%%

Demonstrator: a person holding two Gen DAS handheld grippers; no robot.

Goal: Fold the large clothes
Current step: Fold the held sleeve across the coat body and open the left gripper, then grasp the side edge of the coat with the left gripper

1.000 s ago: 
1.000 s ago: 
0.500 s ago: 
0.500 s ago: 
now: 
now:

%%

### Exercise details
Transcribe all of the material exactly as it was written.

### Response for this exercise
Demonstrator: a person holding two Gen DAS handheld grippers; no robot.

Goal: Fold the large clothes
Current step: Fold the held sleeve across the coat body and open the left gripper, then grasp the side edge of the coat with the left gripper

1.000 s ago: 
1.000 s ago: 
0.500 s ago: 
0.500 s ago: 
now: 
now:

The output requires nothing else.